Follow the Trail: A Guide to Trail Running

Many of us are on an uphill journey to better ourselves and when regular running doesn’t quite hit the spot, rugged trails might just be the answer. Its appeal is clear: many are attracted to trail running to be surrounded by beautiful views and lose themselves amongst nature. The popularity of ultra racing has boomed since 1996, seeing a 1676% increase in participants. This could be down to the enhanced sense of accomplishment that accompanies such a technical run: it tests and challenges the runner, requiring stamina, discipline and a couple of powerful legs.

Grangers sat down with Stuart Air, avid trail runner and overall adventurer, to pick up some handy tips from a seasoned professional. Stu has taken part in some impressive races, including UTMB (that passes through Italy, Switzerland and France), Tor des Géants (Italy), Hardrock 100 (Colorado) and Diagonale des Fous (Réunion Island). Trail running typically emerges from a love of road running but for Stu, the outdoors has always been the focus. He spent much of his youth climbing in the Peaks, so the surrounding rugged landscape first piqued his interest. During a climbing trip in the Alps, he discovered ultra-distance trail running and the idea of quickly covering vast swathes of technical ground appealed to him. A passion for exploration makes trail running enticing to so many people and Stu soon caught the trail running bug.

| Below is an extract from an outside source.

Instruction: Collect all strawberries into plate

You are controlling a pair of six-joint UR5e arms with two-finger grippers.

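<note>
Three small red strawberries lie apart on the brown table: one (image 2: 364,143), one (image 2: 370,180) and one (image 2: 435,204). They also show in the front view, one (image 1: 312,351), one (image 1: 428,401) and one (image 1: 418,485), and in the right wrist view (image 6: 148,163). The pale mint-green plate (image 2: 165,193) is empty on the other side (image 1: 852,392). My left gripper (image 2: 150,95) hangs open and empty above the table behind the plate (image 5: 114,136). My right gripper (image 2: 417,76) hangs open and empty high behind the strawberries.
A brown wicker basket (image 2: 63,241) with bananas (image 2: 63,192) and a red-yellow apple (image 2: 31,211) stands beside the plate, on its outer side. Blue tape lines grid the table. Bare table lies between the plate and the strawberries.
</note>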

When transitioning from road to trail running, Stu stresses that the biggest difference is the unsteady terrain. Ascents and descents are unavoidable in trail running, further challenging the runner by demanding concentration to prevent injury – something you don’t need to worry about as much when running on flat, solid surfaces like roads. If you want to push yourself and give the trails a chance, practice makes perfect. Additionally, because of the varying elevation of typical trail routes, it requires a lot more planning. Stu suggests recceing the route to avoid any potential risks, such as landslips or rockfalls, and make sure to share your route with a loved one – accidents happen, so it’s best to be safe! Taking healthy snacks to boost your energy levels whilst on the trail is a must, along with a map and compass in case you get lost. Check the forecast and dress accordingly; pack layers in case of unexpected cool temperatures (you never know, especially with the British weather!).

If you’re already a keen trail runner and fancy getting involved competitively, Stu believes that training is vital when preparing for a race. He recommends replicating the route’s profile to the best of your ability, including ascents, descents and vertical gain. Not only will this get your muscles used to the slog ahead but it will make your run easier, helping to prepare your lungs and legs. Nutrition is something to plan and stick to as well. Lean protein (fish, poultry, beans, etc.), fruit and veg, healthy fats and healthy carbs should make up the diet of a long-distance runner.

Before heading out on your trail run, you need to ensure your kit is performing. Investing in comfortable, breathable technical kit is only a small part of ensuring you’re protected whilst out on the trail. Stu emphasises the importance of aftercare and its ability to restore durable water repellency (DWR) to waterproof gear to keep him safe, warm and dry.  A lot of people don’t realise that waterproofs don’t stay waterproof. Dirt and general wear and tear can negatively impact an item’s DWR, preventing its ability to repel water. It’s crucial to maintain them by cleaning and reproofing. Stu swears by Grangers to treat his technical clothing. He relies on Active Wash to keep his kit fresh and Wash + Repel Clothing 2 in 1 is a Stu-staple, saving him time, energy and water by cleaning and reproofing his gear in one wash. 

It may seem daunting but trail running is one of the most rewarding outdoor activities you can do, developing your body and training your mind to achieve the task at hand. Many of us are constantly challenging ourselves to go further, work harder and run faster, so when you want to level up your running game, follow the trail.